Intervento di Gatti al Forum San Marino Italia Studio Ambrosetti

“Dobbiamo lavorare affinché stare a San Marino sia un’opportunità, riservata però solo ai soggetti seri”. È il messaggio lanciato dal Segretario di Stato per le Finanze e il Bilancio, Gabriele Gatti, nel suo intervento al Forum “Repubblica di San Marino e Italia: rapporti tra Stati e adeguamento del quadro normativo” organizzato al centro congressi Kursaal da The European House Ambrosetti e promosso dalla Fondazione San Marino Cassa di Risparmio Sums.

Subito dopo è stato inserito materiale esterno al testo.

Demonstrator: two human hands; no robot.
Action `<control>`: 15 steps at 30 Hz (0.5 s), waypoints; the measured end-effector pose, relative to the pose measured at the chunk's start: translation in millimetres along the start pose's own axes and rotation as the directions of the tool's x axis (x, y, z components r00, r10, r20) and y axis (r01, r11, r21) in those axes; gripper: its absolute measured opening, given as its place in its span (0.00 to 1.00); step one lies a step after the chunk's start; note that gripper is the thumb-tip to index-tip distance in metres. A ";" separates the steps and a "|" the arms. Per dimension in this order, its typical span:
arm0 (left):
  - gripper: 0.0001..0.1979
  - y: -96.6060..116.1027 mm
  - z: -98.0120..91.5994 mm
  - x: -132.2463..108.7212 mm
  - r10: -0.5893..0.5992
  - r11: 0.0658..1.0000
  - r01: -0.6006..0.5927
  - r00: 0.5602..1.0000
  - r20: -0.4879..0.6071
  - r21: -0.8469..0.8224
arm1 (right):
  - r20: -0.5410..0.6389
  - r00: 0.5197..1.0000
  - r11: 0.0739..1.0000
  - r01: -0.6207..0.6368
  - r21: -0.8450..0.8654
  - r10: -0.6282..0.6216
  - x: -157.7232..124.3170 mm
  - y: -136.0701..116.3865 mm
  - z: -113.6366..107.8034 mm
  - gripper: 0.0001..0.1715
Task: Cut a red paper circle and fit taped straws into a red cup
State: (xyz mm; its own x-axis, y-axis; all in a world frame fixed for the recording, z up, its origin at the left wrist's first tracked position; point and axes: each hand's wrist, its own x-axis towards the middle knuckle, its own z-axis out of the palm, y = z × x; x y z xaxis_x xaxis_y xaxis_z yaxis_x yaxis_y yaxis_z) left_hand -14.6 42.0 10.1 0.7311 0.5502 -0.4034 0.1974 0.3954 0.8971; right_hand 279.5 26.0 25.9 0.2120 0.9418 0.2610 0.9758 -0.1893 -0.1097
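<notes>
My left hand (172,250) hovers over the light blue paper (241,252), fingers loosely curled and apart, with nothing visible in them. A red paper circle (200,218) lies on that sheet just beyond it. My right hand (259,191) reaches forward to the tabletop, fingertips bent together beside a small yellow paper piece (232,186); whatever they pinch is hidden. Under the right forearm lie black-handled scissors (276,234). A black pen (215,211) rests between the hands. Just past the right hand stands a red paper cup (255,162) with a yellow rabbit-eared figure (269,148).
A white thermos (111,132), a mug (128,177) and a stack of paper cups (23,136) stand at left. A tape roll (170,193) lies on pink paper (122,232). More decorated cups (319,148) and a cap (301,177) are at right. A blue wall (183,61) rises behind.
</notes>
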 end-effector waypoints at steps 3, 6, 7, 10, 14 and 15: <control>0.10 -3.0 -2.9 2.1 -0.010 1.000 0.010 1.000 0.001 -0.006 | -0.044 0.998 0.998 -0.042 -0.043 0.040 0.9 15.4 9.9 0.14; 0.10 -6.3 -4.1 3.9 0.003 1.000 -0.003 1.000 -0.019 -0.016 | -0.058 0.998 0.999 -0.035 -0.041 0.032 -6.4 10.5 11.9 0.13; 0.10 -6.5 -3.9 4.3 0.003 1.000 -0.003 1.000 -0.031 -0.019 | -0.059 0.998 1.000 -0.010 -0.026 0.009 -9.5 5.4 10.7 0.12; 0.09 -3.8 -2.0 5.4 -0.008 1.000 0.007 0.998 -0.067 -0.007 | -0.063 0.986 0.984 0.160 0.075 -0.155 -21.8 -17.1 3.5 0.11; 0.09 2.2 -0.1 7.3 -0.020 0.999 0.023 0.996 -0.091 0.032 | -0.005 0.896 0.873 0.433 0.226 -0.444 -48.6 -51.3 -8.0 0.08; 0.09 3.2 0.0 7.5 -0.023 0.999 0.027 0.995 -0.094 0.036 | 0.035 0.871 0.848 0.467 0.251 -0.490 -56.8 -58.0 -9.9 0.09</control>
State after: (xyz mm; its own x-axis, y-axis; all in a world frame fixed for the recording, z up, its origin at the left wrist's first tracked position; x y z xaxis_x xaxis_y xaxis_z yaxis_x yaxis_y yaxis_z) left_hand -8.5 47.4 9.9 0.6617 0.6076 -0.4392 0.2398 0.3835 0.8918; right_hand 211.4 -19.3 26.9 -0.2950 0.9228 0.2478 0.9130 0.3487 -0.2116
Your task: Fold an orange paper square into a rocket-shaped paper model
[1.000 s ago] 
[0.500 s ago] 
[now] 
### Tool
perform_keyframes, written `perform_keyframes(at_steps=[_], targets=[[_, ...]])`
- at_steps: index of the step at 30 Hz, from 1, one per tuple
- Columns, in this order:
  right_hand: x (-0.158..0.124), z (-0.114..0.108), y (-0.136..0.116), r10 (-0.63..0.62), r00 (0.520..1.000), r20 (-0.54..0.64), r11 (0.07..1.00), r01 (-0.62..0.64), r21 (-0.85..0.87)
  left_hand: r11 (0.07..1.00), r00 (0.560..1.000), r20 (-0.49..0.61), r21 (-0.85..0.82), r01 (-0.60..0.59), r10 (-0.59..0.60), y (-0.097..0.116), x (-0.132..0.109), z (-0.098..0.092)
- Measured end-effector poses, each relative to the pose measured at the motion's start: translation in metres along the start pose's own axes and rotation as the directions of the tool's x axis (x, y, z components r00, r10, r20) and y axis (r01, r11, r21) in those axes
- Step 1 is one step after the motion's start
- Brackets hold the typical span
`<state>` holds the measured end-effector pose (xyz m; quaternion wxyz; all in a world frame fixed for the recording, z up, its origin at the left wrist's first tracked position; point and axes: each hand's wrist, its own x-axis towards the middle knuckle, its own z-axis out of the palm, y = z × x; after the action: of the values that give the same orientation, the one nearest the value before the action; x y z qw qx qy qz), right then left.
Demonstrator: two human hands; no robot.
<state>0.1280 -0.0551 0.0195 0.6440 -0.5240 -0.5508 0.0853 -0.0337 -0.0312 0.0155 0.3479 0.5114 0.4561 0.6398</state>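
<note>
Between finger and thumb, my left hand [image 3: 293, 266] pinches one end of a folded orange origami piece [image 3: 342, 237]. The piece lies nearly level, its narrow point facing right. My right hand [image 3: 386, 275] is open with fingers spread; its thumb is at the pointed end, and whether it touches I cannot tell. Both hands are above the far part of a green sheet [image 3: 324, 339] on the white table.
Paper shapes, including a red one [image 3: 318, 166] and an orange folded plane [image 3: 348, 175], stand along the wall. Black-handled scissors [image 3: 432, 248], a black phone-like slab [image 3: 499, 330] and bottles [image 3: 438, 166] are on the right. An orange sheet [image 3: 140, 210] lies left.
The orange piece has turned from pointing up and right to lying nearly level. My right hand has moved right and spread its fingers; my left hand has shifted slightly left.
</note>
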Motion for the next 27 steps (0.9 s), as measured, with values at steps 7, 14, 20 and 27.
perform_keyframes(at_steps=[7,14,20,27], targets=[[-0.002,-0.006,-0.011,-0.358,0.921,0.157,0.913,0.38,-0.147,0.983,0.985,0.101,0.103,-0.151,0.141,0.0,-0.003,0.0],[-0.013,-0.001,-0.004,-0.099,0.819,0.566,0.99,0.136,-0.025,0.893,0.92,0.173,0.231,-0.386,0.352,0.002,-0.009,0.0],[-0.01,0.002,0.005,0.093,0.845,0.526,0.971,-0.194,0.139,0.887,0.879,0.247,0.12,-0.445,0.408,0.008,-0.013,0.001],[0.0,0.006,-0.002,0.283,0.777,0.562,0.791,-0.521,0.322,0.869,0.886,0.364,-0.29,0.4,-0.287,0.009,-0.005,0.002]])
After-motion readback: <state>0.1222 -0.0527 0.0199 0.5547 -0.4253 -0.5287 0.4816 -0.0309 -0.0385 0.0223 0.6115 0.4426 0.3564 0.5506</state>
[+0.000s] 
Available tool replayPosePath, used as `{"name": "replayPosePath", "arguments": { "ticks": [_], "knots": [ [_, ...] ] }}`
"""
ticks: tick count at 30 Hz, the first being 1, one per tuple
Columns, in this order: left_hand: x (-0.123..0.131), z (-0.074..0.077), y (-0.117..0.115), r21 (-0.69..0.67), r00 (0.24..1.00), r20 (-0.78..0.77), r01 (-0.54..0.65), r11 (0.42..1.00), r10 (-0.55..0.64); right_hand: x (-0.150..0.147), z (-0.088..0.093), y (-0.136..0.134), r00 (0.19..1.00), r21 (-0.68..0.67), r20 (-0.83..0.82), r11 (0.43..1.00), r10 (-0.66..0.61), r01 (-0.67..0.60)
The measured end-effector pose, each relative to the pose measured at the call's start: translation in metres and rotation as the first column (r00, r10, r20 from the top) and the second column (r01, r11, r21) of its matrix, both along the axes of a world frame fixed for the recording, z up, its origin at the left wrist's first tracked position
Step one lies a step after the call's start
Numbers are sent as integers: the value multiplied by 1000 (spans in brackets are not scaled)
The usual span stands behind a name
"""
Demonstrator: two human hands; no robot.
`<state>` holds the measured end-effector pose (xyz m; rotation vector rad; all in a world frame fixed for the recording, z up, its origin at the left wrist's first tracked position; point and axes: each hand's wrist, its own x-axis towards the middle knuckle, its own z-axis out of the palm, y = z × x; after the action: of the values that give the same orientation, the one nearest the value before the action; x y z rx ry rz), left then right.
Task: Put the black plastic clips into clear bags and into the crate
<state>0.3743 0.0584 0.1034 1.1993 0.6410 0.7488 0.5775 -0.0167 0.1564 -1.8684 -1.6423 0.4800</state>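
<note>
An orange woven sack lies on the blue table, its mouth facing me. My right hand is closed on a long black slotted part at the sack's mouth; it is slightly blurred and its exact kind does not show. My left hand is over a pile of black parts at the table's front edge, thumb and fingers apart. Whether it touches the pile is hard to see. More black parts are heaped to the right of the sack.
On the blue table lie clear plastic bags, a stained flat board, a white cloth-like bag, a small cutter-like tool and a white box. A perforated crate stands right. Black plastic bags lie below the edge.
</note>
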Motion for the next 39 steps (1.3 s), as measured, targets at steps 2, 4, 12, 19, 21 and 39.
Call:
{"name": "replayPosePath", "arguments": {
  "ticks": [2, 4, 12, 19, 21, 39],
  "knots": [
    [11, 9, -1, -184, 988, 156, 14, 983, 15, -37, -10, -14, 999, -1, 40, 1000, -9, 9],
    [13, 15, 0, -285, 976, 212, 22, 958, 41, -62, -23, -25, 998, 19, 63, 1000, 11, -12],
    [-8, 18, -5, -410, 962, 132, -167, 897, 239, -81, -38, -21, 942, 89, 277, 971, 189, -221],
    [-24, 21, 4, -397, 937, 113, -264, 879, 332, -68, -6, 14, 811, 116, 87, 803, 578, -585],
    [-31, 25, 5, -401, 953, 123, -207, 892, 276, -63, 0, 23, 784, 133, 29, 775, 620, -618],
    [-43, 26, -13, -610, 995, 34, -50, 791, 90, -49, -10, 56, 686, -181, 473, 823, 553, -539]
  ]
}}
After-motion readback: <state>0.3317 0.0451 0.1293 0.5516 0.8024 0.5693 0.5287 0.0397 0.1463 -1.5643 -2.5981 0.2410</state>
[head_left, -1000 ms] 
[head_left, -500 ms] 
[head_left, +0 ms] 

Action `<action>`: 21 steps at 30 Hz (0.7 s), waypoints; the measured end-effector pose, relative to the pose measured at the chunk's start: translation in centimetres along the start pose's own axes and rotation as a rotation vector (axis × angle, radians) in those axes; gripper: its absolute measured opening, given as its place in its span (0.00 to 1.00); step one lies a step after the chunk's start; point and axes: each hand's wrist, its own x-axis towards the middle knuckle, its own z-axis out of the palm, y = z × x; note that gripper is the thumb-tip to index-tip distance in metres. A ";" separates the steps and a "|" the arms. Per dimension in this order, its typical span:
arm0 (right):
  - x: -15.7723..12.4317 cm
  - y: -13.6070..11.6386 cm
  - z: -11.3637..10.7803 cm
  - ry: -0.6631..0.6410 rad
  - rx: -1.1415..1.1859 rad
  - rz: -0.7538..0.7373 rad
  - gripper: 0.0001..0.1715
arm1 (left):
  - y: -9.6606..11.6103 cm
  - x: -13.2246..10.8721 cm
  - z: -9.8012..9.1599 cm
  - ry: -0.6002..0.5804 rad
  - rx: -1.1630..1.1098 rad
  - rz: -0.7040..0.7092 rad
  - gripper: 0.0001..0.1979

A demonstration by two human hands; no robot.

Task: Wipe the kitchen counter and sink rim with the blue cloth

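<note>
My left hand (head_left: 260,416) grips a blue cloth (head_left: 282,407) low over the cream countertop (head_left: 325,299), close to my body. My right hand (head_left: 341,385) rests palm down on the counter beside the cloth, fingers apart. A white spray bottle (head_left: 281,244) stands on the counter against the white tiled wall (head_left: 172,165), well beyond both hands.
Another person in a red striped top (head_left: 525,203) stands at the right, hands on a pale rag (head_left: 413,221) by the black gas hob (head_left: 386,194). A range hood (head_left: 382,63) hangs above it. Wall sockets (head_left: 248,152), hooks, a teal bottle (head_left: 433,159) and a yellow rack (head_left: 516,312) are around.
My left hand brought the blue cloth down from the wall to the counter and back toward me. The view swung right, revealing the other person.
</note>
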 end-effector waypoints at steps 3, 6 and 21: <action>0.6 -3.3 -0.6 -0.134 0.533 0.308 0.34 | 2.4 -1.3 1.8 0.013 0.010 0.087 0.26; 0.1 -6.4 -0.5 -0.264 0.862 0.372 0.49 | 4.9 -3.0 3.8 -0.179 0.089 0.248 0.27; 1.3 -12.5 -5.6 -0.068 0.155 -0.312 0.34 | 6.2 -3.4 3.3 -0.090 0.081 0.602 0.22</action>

“Siamo in una situazione molto difficile e drammatica, all’interno della quale le banche sammarinesi hanno mostrato equilibrio, responsabilità e professionalità”, ha sottolineato il Segretario di Stato, rifacendosi alla procedura rafforzata in cui si trova la Repubblica dall’aprile dello scorso anno per il ritardo
nell’adeguamento delle normative in materia di antiriciclaggio agli standard internazionali. “Non si sarebbe dovuti arrivare a questo punto, serviva una soluzione politica, che ora passa per l’adeguata verifica della clientela da parte delle banche italiane, non c’è altra strada”. L’obiettivo di San Marino è fissato per settembre quando il Moneyval tornerà a giudicare la Repubblica: “Dobbiamo uscire dalla procedura rafforzata, non possiamo sbagliare, per cui dobbiamo eliminare le mele marce ed essere un Paese serio”. Il Titano non vuole rinunciare alle peculiarità del proprio sistema bancario, ma deve essere “rigoroso contro il riciclaggio e il terrorismo, e il segreto bancario deve venire meno per questi reati”.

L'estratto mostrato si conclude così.